=== Begin Enclosure ===

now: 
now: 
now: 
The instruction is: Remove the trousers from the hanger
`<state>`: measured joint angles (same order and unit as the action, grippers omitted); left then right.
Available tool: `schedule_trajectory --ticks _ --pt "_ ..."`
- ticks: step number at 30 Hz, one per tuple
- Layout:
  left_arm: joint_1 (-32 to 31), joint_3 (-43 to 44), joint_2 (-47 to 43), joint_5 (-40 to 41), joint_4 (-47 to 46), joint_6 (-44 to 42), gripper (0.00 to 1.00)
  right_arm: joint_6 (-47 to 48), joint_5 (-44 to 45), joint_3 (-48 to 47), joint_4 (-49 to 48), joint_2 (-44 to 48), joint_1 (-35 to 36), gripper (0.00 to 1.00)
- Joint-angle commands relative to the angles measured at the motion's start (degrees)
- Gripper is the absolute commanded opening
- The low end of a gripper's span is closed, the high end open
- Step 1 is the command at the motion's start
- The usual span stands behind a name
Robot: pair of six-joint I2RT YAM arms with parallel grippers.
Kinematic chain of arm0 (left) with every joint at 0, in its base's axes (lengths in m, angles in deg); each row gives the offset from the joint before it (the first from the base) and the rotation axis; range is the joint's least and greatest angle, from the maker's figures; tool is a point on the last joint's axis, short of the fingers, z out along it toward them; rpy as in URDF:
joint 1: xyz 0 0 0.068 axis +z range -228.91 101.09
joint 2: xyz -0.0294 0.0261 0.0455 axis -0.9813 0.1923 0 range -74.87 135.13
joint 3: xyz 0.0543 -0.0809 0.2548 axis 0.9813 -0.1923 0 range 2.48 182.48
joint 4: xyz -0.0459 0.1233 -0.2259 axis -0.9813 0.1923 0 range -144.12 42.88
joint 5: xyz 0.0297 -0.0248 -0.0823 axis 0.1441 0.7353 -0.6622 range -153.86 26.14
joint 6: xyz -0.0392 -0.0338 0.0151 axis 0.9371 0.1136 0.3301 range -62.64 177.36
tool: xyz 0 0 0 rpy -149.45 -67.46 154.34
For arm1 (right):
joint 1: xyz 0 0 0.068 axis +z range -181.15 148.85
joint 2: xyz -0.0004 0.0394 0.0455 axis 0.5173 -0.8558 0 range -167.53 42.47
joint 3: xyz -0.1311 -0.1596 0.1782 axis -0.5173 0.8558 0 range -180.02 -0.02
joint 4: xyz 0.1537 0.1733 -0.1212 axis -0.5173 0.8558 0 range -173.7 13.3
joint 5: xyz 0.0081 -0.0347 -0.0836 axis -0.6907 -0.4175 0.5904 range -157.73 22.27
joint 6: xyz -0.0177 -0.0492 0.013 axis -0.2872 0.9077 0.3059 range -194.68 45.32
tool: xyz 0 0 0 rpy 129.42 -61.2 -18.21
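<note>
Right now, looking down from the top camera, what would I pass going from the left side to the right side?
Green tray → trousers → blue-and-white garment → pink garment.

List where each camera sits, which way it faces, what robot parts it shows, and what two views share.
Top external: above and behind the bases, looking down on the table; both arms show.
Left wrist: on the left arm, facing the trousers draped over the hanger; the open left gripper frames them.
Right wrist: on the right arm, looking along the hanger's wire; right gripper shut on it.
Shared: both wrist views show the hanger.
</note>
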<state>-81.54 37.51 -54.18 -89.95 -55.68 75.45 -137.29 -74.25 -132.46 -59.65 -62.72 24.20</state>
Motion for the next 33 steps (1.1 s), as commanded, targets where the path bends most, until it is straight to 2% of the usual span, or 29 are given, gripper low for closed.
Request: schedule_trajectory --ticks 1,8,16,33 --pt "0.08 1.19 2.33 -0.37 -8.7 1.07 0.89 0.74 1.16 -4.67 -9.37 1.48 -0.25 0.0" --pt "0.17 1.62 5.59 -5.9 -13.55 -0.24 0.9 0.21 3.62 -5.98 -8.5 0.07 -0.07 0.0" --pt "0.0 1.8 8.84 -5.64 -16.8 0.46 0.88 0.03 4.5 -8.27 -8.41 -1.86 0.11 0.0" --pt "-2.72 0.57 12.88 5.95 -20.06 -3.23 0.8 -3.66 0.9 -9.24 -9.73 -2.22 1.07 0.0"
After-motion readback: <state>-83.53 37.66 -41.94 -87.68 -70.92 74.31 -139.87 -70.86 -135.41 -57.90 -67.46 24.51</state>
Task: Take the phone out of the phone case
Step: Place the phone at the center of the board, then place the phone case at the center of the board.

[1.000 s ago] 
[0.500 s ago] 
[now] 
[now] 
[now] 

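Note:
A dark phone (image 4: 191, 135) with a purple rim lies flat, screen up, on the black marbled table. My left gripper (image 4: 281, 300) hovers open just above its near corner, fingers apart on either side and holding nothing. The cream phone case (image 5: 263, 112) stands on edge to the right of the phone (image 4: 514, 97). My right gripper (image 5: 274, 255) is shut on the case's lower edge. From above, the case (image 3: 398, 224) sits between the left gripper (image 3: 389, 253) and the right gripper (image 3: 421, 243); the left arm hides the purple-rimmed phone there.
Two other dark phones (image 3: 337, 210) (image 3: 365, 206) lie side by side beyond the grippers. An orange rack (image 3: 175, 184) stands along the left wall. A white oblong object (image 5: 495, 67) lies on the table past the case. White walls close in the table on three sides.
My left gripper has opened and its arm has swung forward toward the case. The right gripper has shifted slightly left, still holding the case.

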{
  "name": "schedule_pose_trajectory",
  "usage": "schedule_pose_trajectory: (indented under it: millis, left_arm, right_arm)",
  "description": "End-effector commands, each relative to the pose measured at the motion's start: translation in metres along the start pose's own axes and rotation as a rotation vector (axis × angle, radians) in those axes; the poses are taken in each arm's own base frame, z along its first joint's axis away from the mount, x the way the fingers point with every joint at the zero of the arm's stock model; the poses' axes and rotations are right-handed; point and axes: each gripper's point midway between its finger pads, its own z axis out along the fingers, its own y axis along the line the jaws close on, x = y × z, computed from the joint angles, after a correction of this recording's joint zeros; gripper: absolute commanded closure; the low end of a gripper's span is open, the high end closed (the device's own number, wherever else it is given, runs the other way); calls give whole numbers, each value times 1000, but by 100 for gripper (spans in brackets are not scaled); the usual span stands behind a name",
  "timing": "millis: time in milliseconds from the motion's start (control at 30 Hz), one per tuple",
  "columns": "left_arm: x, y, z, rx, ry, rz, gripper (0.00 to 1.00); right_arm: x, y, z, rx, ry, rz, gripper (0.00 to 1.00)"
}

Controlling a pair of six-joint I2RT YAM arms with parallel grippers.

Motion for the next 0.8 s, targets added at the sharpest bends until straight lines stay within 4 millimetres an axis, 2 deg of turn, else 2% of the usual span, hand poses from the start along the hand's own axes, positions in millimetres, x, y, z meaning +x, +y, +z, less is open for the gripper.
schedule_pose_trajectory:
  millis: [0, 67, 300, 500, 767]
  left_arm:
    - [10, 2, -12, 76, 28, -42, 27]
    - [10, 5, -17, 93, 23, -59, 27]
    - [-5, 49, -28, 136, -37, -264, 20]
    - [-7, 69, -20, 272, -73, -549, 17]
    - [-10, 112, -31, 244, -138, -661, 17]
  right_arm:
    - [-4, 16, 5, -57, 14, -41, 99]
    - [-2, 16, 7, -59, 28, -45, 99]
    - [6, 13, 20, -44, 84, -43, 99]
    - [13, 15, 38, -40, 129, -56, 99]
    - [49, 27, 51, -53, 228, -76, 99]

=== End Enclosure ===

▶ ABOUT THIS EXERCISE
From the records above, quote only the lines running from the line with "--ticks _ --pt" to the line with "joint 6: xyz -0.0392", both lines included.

▶ ANSWER TO THE PROBLEM
Available tool: `schedule_trajectory --ticks _ --pt "_ ..."`
- ticks: step number at 30 Hz, one per tuple
- Layout:
  left_arm: joint_1 (-32 to 31), joint_3 (-43 to 44), joint_2 (-47 to 43), joint_5 (-40 to 41), joint_4 (-47 to 46), joint_6 (-44 to 42), gripper (0.00 to 1.00)
  right_arm: joint_6 (-47 to 48), joint_5 (-44 to 45), joint_3 (-48 to 47), joint_4 (-49 to 48), joint_2 (-44 to 48), joint_1 (-35 to 36), gripper (0.00 to 1.00)
- Joint-angle commands relative to the angles measured at the motion's start (degrees)
- Gripper is the absolute commanded opening
- The low end of a gripper's span is closed, the high end open
- Step 1 is the command at the motion's start
- The usual span stands behind a name
Robot: pair of six-joint I2RT YAM arms with parallel grippers.
Kinematic chain of arm0 (left) with every joint at 0, in its base's axes (lengths in m, angles in deg); each row gives the offset from the joint before it (the first from the base) and the rotation axis; range is the joint's least and greatest angle, from the maker's figures; tool is a point on the last joint's axis, short of the fingers, z out along it toward them; rpy as in URDF:
joint 1: xyz 0 0 0.068 axis +z range -228.91 101.09
joint 2: xyz -0.0294 0.0261 0.0455 axis -0.9813 0.1923 0 range -74.87 135.13
joint 3: xyz 0.0543 -0.0809 0.2548 axis 0.9813 -0.1923 0 range 2.48 182.48
joint 4: xyz -0.0459 0.1233 -0.2259 axis -0.9813 0.1923 0 range -144.12 42.88
joint 5: xyz 0.0297 -0.0248 -0.0823 axis 0.1441 0.7353 -0.6622 range -153.86 26.14
joint 6: xyz -0.0392 -0.0338 0.0151 axis 0.9371 0.1136 0.3301 range -62.64 177.36

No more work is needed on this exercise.